Photos: goodbilly.ch (titre), Siméon Calame
Terrasse enchanteresse. Au bord de la route cantonale? Oui, mais une fois les escaliers arborés montés, la jolie bâtisse du restaurant Le Maguet, aux airs de mas provençal, s’offre à nous comme une heureuse parenthèse. Petite piscine, peinture bleu azur, tonnelle, statues… nous sommes ailleurs. Cette maison, c’est une histoire de famille: Olivier et Pierrette Le Maguet l’ont tenue dès 1984, avant que leurs enfants Benjamin et Jonathan, chef et sommelier, ne reprennent le flambeau en ce début d’année. Pas besoin de se parler: les deux frères se comprennent et déroulent leur service parfaitement, accompagnés de leur mère Pierrette et leur tante Véronique.
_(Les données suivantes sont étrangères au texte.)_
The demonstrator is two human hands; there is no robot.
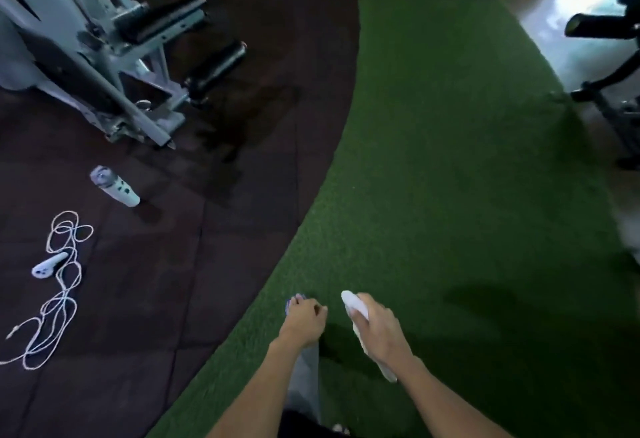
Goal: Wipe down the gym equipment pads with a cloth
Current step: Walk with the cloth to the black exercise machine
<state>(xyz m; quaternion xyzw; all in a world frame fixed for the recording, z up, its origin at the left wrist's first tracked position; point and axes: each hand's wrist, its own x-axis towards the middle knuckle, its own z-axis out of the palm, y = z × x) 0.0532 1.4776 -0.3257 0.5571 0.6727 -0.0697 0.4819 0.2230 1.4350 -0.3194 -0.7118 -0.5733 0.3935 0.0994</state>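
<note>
Far up-left of you, the machine's 3 black pads (pixel 214 65) run long axis toward upper right, well apart from both hands. Your left hand (pixel 304 320) curls its fingers round something small and bluish. Your right hand (pixel 377 330) grips the rolled white cloth (pixel 356 309), over green turf (pixel 450 160).

Green turf (pixel 450 160) runs open through frame centre toward top. Grey exercise machine (pixel 104 56) blocks upper left; bottle (pixel 116 187) and tangled cord (pixel 62 281) litter dark mat (pixel 207 229) at left. Black machine (pixel 609 74) crowds right edge.
</note>
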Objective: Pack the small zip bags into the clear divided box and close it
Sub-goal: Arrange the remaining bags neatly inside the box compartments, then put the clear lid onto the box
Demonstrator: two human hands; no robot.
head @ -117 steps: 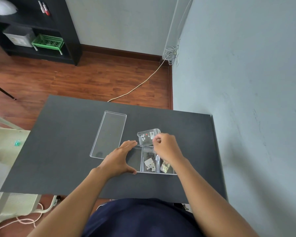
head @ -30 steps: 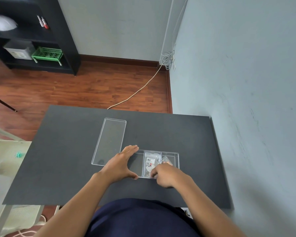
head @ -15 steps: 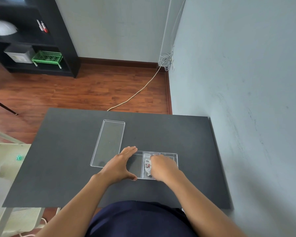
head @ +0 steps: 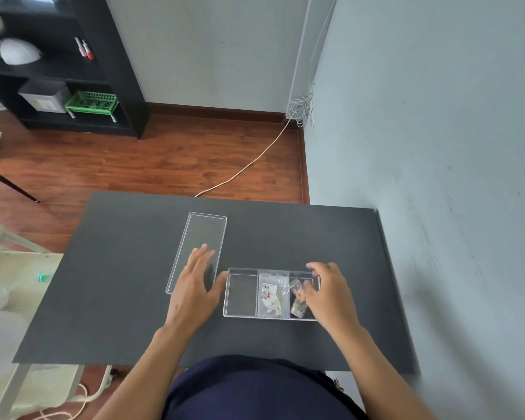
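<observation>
Dark grey matte tabletop is carrying a clear plastic three-compartment box, uncovered; small zip bags are lying in its middle and right compartments. Right hand is cupping the box's right end in a loose grip. Left hand is hovering spread and empty over the flat clear rectangular lid just left of the box

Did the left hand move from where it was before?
Yes. The left hand has left the divided box's left end and slid leftward and away from the person onto the clear lid, which lies flat on the table.
</observation>
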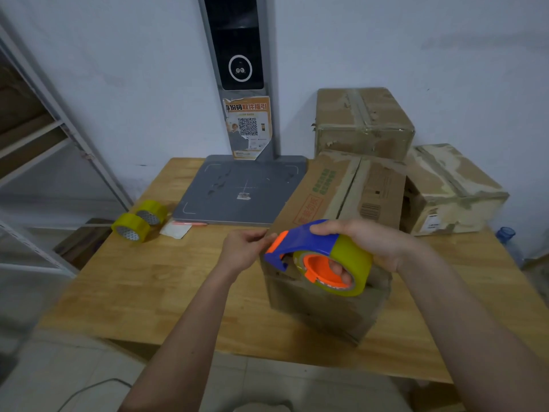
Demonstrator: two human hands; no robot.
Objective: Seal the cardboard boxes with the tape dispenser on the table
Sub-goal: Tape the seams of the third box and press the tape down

Benjamin Le Maguet propose deux menus: poissons du lac et viandes du coin.
Les plats changent chaque jour, selon les livraisons et les humeurs du chef.
Un oeuf crémeux et délicat.
Cuisine décomplexée. La carte des vins est entièrement tournée vers le Valais: Christophe Abbet, Ilona Thétaz, Marie-Thérèse Chappaz… Puis, c’est Benjamin et son nouvel acolyte Damien Delacoste (ancien chef de l’Ermitage, à Clarens) qui entrent en scène. Le premier, formé chez Mathieu Bruno et arrivé troisième au dernier Bocuse d’Or Suisse, assume «une cuisine qui ne plaît pas à tout le monde, qui sort du cadre». En effet, l’homme au regard malicieux tourne ses plats vers les plantes sauvages, les saveurs de la nature encore peu connues, et une cuisine modernement durable. «Voir le monde dans lequel mes deux enfants (4 et 6 ans) grandissent me fait peur. Si je peux aider à aller dans le bon sens, ce sera gagné pour moi», explique le fan de René Redzepi (le chef du Noma à Copenhague, triplement étoilé et cinq fois meilleur restaurant du monde selon le classement World’s 50 Best, qui adopte depuis longtemps une cuisine brute et tournée vers la nature).
Cochon Grand Cru, polenta, abricot.
Poulet pattes noires, déclinaison de courgette et siphon de pomme de terre.
Un chariot de desserts... fabuleux!
Premier acte, l'œuf crémeux surmonté de chou-fleur en poudre dans une texture inconnue mais ô combien agréable. Dessous, le cercle lacté gélifié et la mousse de rutabaga, mariés à quelques morceaux de fraise fraîche, sont excellents. Compliqué? Peut-être, mais c’est bon. En second acte, le cochon «Grand Cru» (si, si!) se retrouve escorté de deux tronçons de polenta rustique, de points de gel à l’abricot bien acide, et d’un doux müesli croquant au sésame. Durant l'entracte, on n’hésite pas à croquer dans le pain aux figues du jardin, tartiné de beurre d’alpage, avant de fondre pour le troisième acte, le poulet pattes noires de la Gruyère. Moelleux comme il faut, coiffé de poudres d’olive noire et d’oignon, il s’associe à un siphon de pomme de terre agria et à une déclinaison de courgette (lacto-fermentée, cuite au sel et en pickles). La sauce est à se damner, les feuilles de tagète des murs goûtent le fruit de la passion, et les morceaux de crème prise au rutabaga amène une chouette texture.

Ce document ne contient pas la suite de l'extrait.